* **WORK ITEM**
In the entries that follow, find the line containing "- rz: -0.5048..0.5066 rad"; from there, copy every line exactly through the line containing "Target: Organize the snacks".
====== DATA UNDER STUDY ======
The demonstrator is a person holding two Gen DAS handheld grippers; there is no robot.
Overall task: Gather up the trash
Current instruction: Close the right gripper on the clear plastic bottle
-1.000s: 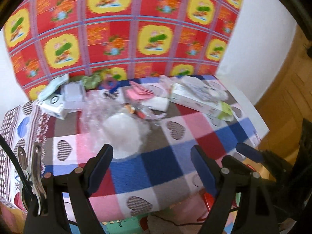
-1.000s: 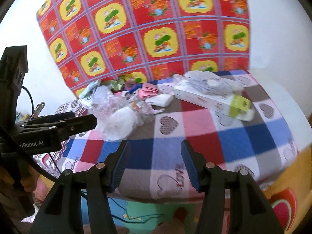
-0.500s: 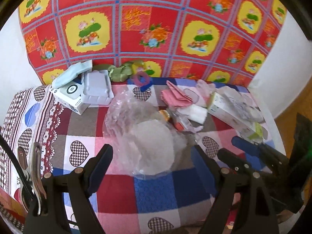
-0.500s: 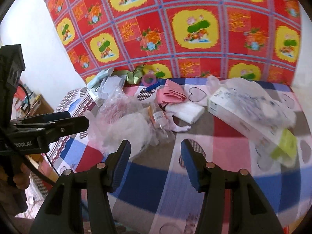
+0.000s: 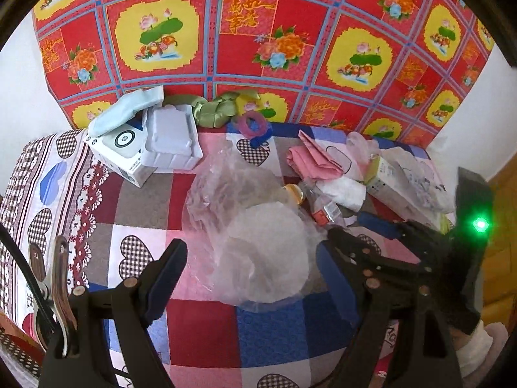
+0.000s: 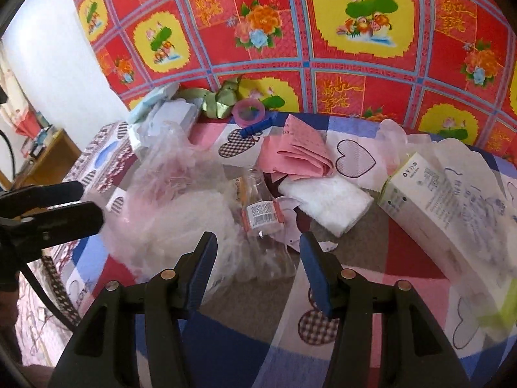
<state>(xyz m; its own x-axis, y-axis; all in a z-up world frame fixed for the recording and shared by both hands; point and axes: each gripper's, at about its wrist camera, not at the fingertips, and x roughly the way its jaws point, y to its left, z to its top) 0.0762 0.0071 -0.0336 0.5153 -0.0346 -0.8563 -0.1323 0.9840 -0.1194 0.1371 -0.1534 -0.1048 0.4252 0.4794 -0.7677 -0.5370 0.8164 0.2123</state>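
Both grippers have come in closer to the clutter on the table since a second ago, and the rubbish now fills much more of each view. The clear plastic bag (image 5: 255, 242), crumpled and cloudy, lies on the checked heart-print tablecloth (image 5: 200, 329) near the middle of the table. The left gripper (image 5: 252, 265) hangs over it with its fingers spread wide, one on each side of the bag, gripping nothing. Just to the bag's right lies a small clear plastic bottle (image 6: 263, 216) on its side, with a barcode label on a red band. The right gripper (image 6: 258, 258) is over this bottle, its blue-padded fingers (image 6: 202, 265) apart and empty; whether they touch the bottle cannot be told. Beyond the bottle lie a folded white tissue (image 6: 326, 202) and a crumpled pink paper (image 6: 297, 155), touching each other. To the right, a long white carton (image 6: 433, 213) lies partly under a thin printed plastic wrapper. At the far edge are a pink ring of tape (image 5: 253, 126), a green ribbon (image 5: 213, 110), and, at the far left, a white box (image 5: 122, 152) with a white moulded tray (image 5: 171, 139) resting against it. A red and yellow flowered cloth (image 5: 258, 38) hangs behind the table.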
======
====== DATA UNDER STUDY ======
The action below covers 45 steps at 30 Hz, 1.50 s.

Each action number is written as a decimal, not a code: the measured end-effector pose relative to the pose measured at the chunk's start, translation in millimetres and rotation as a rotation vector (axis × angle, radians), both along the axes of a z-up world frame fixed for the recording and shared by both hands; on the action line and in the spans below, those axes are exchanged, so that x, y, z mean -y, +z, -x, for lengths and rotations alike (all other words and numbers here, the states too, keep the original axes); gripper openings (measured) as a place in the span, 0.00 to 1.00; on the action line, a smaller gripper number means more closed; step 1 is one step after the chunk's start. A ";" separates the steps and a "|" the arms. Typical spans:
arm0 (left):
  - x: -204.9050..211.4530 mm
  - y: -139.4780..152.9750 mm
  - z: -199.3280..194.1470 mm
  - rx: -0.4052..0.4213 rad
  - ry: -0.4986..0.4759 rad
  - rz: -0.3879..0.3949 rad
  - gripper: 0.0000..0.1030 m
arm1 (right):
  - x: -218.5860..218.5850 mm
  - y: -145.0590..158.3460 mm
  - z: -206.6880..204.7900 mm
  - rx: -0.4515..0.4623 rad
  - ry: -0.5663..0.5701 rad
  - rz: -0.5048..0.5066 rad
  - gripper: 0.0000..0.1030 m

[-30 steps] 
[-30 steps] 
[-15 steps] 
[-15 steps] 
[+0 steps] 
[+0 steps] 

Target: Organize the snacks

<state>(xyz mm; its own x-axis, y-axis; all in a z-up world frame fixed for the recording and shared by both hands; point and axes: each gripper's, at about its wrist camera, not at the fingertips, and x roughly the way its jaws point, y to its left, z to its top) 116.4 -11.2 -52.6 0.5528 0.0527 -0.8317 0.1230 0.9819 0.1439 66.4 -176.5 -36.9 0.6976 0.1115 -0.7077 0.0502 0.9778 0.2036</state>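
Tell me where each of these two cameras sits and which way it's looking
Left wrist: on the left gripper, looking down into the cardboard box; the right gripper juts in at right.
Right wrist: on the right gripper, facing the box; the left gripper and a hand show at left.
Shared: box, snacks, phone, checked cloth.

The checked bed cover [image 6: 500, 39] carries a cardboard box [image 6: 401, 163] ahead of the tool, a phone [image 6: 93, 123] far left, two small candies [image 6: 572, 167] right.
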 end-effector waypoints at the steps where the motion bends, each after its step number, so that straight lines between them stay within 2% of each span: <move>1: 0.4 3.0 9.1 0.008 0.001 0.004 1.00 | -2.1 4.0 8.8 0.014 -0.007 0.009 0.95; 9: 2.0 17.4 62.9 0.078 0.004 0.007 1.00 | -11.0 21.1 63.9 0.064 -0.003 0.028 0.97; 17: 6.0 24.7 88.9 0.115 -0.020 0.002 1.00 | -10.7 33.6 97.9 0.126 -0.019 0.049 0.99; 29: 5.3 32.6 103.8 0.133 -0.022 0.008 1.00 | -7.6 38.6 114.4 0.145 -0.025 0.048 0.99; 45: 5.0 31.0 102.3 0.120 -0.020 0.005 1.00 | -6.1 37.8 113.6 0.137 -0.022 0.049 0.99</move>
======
* **ANSWER SPACE**
  - rz: -0.5048..0.5066 rad
  - gripper: 0.0000..0.1030 m

[-30 steps] 
[-30 steps] 
[-15 steps] 
[-15 steps] 
[+0 steps] 
[+0 steps] 

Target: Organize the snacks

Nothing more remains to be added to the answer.